Clark Gable, Vivien Leigh, Leslie Howard, Olivia de Havilland, Thomas Mitchell, Hattie McDaniel, Butterfly McQueen, Barbara O'Neil, Laura Hope Crews, Ona Munson, Harry Davenport, Leona Roberts, Victor Jory, Everett Brown, Howard C. Hickman, Alicia Rhett, George Reeves, Fred Crane, Evelyn Keyes, Ann Rutherford, Rand Brooks, Carroll Nye, Jane Darwell, Oscar Polk Eddie Anderson, Paul Hurst, Isabel Jewell, Ward Bond, Tom Tyler, J. M. Kerrigan, Mary Anderson, Cammie King Conlon
Despite warnings from her father (Thomas Mitchell) and her faithful servant Mammy (Hattie McDaniel), when Scarlett O'Hara (Vivien Leigh) hears that her casual beau Ashley Wilkes (Leslie Howard) plans to marry "mealy mouthed" Melanie Hamilton (Olivia de Havilland), she intends to throw herself at Ashley at an upcoming barbecue at Twelve Oaks. Alone with Ashley, she goes into a fit of histrionics, all of which is witnessed by roguish Rhett Butler (Clark Gable), the black sheep of a wealthy Charleston family, who is instantly fascinated by the feisty, thoroughly self-centered Scarlett.
Victor Fleming and masterpiece seem to be two things that can not do without each other.
Gone with the Wind is a wonderful drama about love and war that will make you daydream and cry, without failing to deliver a wonderful message of hope.
As probably everyone knows, love is the engine of this story. No one is preserved from the pangs of love, and Scarlett surely represents every facet of this feeling. But there's more than love, and that more is war, that overturns everything and anyone but at the same time remains invisible as not a single sequence of war is shown in the whole film.
It is more than clear that the film takes sides in favour of Southerners, but avoiding further words about this and the threads it may cause, it is essential to underline the masterful reconstruction of part of the American history this film has made.

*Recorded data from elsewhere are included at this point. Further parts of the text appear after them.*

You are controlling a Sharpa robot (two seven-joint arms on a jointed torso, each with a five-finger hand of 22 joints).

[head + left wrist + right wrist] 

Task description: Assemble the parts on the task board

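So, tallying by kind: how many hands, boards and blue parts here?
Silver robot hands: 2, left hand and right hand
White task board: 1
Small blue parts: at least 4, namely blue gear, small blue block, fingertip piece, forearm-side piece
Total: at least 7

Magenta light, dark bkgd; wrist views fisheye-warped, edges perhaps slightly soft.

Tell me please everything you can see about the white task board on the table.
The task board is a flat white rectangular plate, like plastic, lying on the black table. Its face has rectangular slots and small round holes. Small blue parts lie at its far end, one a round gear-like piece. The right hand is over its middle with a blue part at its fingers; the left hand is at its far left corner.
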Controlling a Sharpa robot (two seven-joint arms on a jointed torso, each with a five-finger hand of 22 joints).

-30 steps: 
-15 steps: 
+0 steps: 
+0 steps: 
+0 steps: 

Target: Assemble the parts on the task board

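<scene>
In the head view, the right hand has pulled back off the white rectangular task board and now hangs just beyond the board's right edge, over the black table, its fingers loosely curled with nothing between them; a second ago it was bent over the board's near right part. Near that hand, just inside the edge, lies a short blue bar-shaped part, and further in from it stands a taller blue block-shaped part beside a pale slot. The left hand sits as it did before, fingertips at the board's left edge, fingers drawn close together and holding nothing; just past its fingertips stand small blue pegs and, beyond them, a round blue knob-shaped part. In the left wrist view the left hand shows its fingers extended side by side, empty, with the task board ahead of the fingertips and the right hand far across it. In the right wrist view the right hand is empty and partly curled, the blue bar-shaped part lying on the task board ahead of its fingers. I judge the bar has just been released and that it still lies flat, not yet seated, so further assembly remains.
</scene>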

Many complain about the length of the film. And I get it. Four hours are a lot of time. But, since the events take place in a vast time frame and involve a myriad of character, it couldn't have been done otherwise. Also it would have been impossible to enclose a thousand pages book in a hour and a half of film.
The characters are all memorable, but besides the beautiful Scarlett and the free-spirited Rhett, the character striking the most is Mammy, the house servant full of heart and humanity who accompanies the story and the characters with her wisdom of simple yet lived woman.

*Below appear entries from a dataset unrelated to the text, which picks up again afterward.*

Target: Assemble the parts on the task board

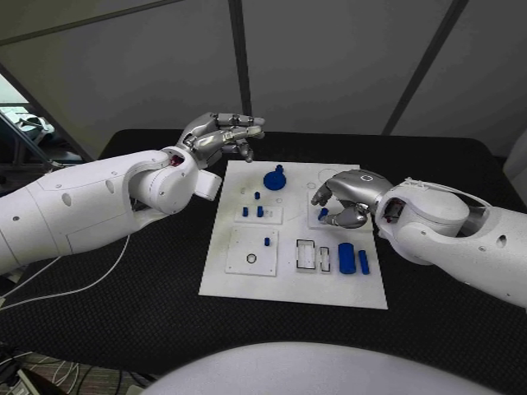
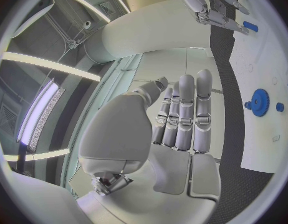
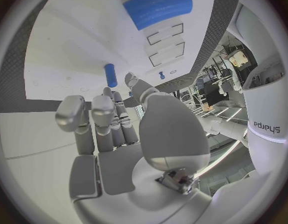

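I see my right hand [image 1: 347, 200] on the task board [image 1: 290, 284], fingers curled just beside an upright blue peg [image 1: 323, 213]; grip unclear. My left hand [image 1: 220, 137] hangs empty, fingers together, off the board's far corner.

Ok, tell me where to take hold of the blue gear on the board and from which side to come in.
Probably best to take the blue gear by its raised centre hub, coming straight down from above. It lies flat on the task board, so its toothed rim sits against the plate and gives the fingers little to get under. The left hand hovers nearest, holding nothing.
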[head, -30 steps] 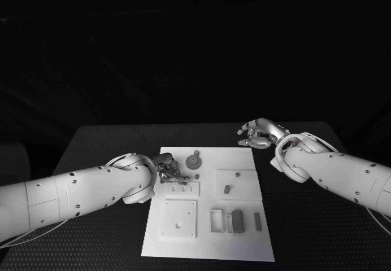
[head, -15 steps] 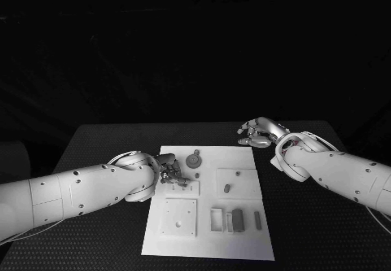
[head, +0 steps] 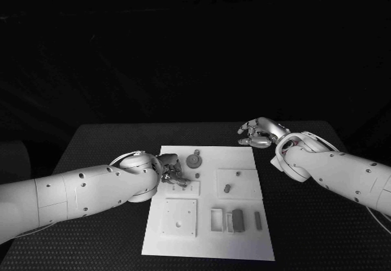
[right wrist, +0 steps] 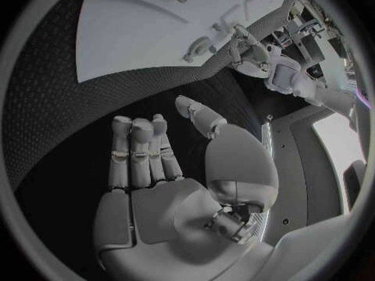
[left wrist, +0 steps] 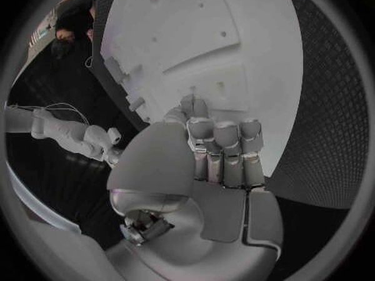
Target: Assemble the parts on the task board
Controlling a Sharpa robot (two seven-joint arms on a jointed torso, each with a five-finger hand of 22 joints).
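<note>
Over the last second the left arm has rolled slightly at the near-left of the black textured table, while its silver many-fingered left hand has stayed over the left edge of the flat white rectangular task board, fingers curled together beside the small recessed plate. Whether they pinch a part I cannot tell: the head view hides the fingertips behind the knuckles, and in the wrist view the fingers lie folded side by side with nothing plainly between them. The parts themselves have not shifted. The round grey knob-like part sits at the board's far middle, a small dark peg stands in the square plate to its right, and the upright grey block and slim grey bar remain near the board's near right. So the change looks like wrist adjustment rather than a completed placement; I judge the assembly still early. To the right, the silver right hand hovers unchanged off the board's far-right corner, fingers loosely bent and parted, holding nothing. The left hand works tight against the board's left edge, with bare table further left; the board's near half and the table to the right give open room.
</note>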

The direction is excellent and gives each scene the right amount of drama, occasionally accompanied by a vein of humour.
The musical score by Max Steiner also will capture your attention, and does delivers intense emotions. The cinematography by Ernest Haller and Lee Garmes is spectacular.
The cast makes no exception. Made her entry in the history of cinema in the role of egocentric, and vivacious Scarlett, Vivien Leigh delivers a powerful and passionate performance and brings some humanity in the role. She hasn't won the Oscar for nothing, after all. Clark Gable gives a passionate and charming performance as Captain Butler. Wonderful performances also from Olivia de Havilland as Melanie and Leslie Howard as Ashley. The rest of the cast is just too numerous, but the contribution of Hattie McDaniel can't be omitted, whose strong, and unforgettable performance as Mammy earned her an Oscar, becoming so the first Afro-American to win an Academy Award.

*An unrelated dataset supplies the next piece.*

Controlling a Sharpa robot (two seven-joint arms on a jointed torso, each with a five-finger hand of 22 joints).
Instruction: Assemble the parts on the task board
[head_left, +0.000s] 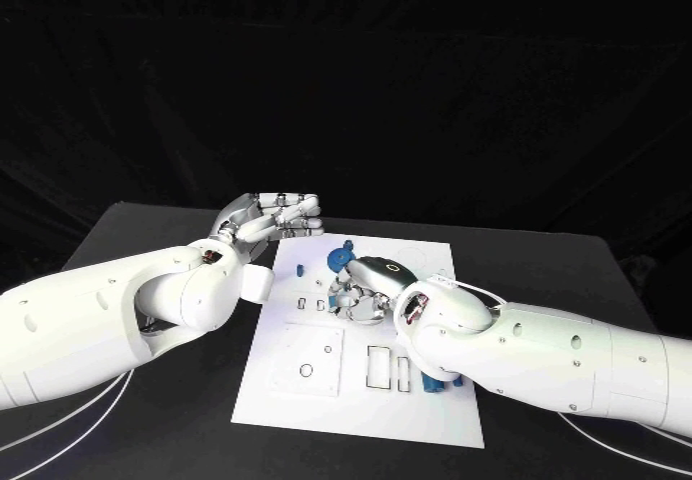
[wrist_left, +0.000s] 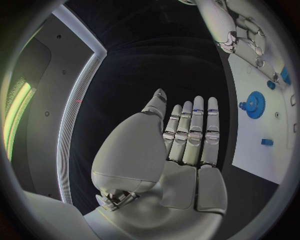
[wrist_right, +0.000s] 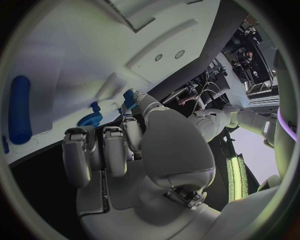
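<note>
Left hand (head_left: 274, 217) sat at 11 o'clock, fingers straight and together, palm flat, holding nothing. Right hand (head_left: 364, 290) sat near centre, fingers curled down, a small blue part (wrist_right: 129, 98) pinched at its fingertips.

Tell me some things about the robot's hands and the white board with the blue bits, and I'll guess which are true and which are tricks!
1. The left hand holds a blue gear. False: its fingers are straight and it holds nothing.
2. A blue gear lies on the white task board. True.
3. The right hand is over the task board. True.
4. The left hand rests in the middle of the board. False: it is at the board's far left corner, over the black table.
5. The right hand pinches a small blue part at its fingertips. True, as far as the right wrist view shows.
</note>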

But the film does have a flaw: Leslie Howard's Ashley Wilkes. Definitely too old and ugly, it is impossible to understand how can Scarlett be so into him, mainly if courted by Clark Gable's Rhett Butler.
Scarlett: Rhett, Rhett... Rhett, if you go, where shall I go? What shall I do?
Rhett Butler: Frankly, my dear, I don't give a damn.
Rhett Butler: You're like the thief who isn't the least bit sorry he stole, but is terribly, terribly sorry he's going to jail.